Offensichtlich hatte er Kontakt zu Neonaziorganisationen wie der „Kameradschaft 77“ Langenhagen, die wiederum eng mit der Celler "Kameradschaft 73" verbandelt war, und den „Freien Nationalisten Hannover“, welche dem Verfassungs- und Staatsschutz als militante neonazistische Gruppe bekannt sind. Zusammen mit Vertreter_innen dieser Gruppen nahm er in Hildesheim an einem länderübergreifenden Koordinierungstreffen verschiedener rechter Organisationen teil.

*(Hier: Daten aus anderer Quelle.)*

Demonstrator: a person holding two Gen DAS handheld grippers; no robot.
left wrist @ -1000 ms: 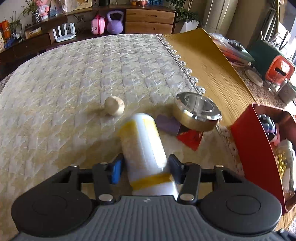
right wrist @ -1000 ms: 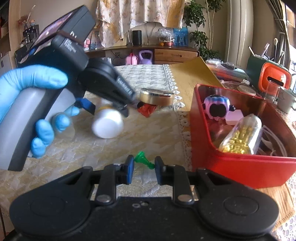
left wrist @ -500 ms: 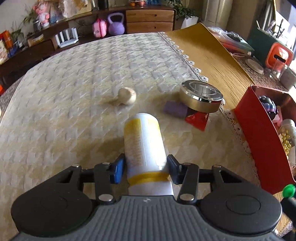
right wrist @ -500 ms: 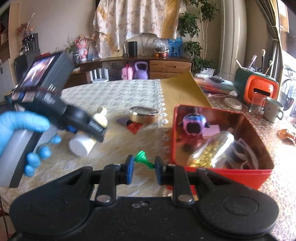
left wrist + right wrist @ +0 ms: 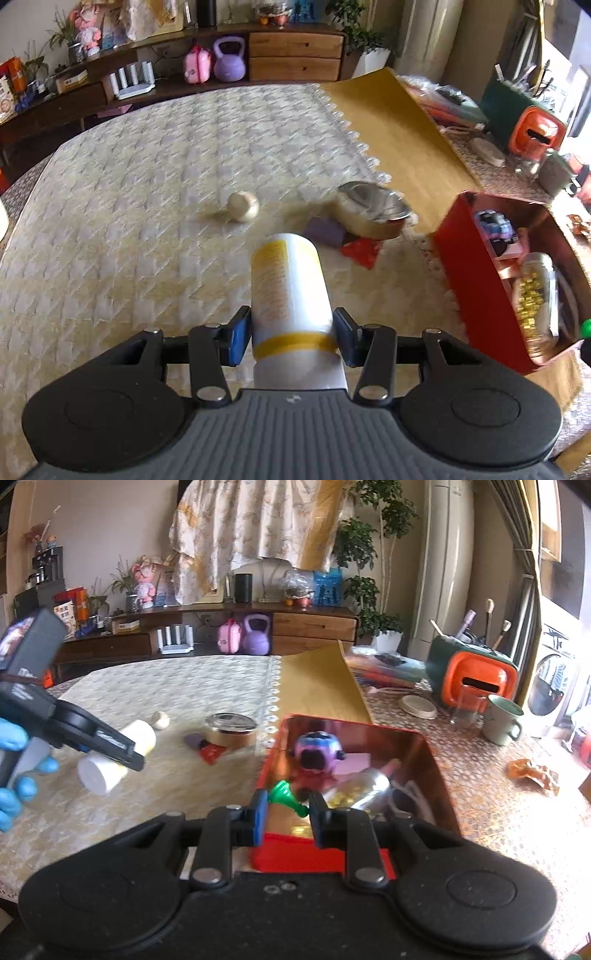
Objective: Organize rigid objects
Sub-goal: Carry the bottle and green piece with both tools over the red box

Ende November 2011 wurde Ralf Wohlleben verhaftet, er gilt als ein weiterer Unterstützer des NSU. Ihm wird Beihilfe zum sechsfachen Mord zur Last gelegt. Im Zuge der Ermittlungen sind neue Vorwürfe gegen den bundesweit bekannten Neonazi öffentlich geworden. Aus einem geheimen Bericht des thüringischen Verfassungsschutzes an die Generalbundesanwaltschaft vom 14. November 2011 geht hervor, dass Wohlheben weit tiefer in die Machenschaften des NSU involviert sein soll als bisher bekannt war. (http://endstation-rechts.de/)

Wie weit die Celler „Kameraden“ informiert oder involviert waren ist unklar.

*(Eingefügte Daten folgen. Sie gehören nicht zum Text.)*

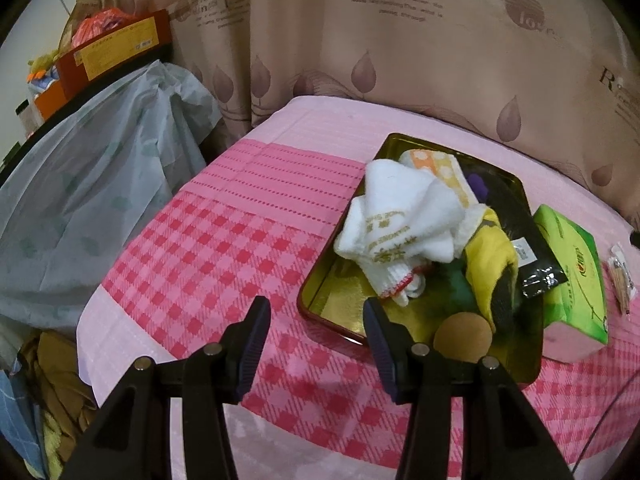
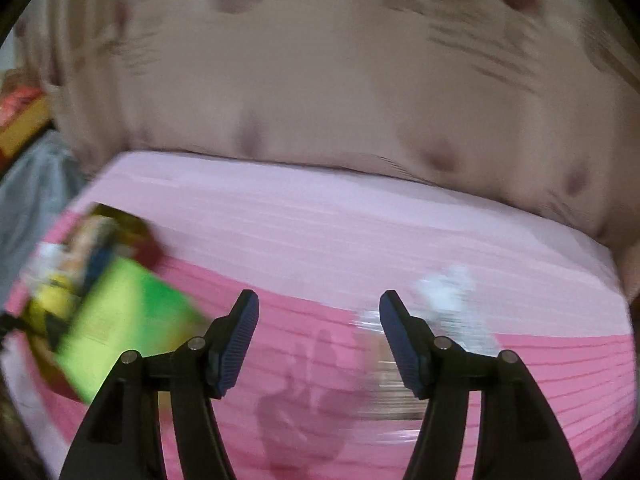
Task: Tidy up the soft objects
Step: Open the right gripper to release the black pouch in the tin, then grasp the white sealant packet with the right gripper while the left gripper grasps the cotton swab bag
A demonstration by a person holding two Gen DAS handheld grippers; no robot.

Dennis Bührig und GeistesverwandteImmerhin war Dennis Bührig (Foto rechts, ganz rechts) aus Celle 2009 in Arnstadt beim „Thüringentag der nationalen Jugend“ als Redner aufgetreten. Dieses Neonazi-Fest wurde von eben diesem oben erwähnten Ralf Wohlleben organisiert, dem potentiellen Unterstützer und Waffenlieferanten der Zwickauer Zelle.

Bührig, der als militant geltende Aktivist der damaligen „Kameradschaft Celle 73“, schlug dort äußerst antisemitische Töne an und huldigte offen seinem Hang zum Nationalsozialismus. Er hetzte gegen die „weltweite zionistische Bedrohung“ und die „Überfremdung“ und rief dazu auf: „Helfen wir alle mit vollem Einsatz, unser Volk auferstehen zu lassen“. Und „zeigen wir der Welt, dass das deutsche Volk sich nicht auf Dauer unterdrücken lässt“. So solle es wie Phoenix aus der Asche auferstehen und die „Ketten der Knechtschaft“ sprengen. In Anlehnung an die nationalsozialistische Waffen-SS ermahnte Bührig: „Kämpfen wir in der Tradition unserer Kameraden“, welche „heute Verbrecher genannt werden“. Mit direktem Bezug auf die Hakenkreuzfahne forderte er: „Tragen wir die Fahne im Herzen unter der unsere Großväter fielen und lassen sie zu neuem Leben erwachsen!“

Auf demselben Fest hatten übrigens auch die Organisatoren des neonazistischen Bad Nenndorf-Aufmarschs einen Stand. Dieses Umfeld der Kameradschaft Weserbergland/Schaumburg zeigte sich mit dem oben erwähnten Holger Gerlach am 18. Juni 2005 bei einer NPD-Demonstration in Braunschweig.

(Randnotiz: Der unverhältnismäßige Polizeieinsatz gegen Antifaschistinnen und Antifaschisten, insbesondere ein Kessel, bei der NPD-Demonstration "Sozialabbau, Rentenklau, Korruption - Nicht mit uns!" am 18. Juni 2005 in Braunschweig war rechtswidrig. Dies stellte zunächst das Landgericht Braunschweig und abschließend, nach einer Beschwerde des Landes Niedersachsen, das Oberlandesgericht Braunschweig fest.)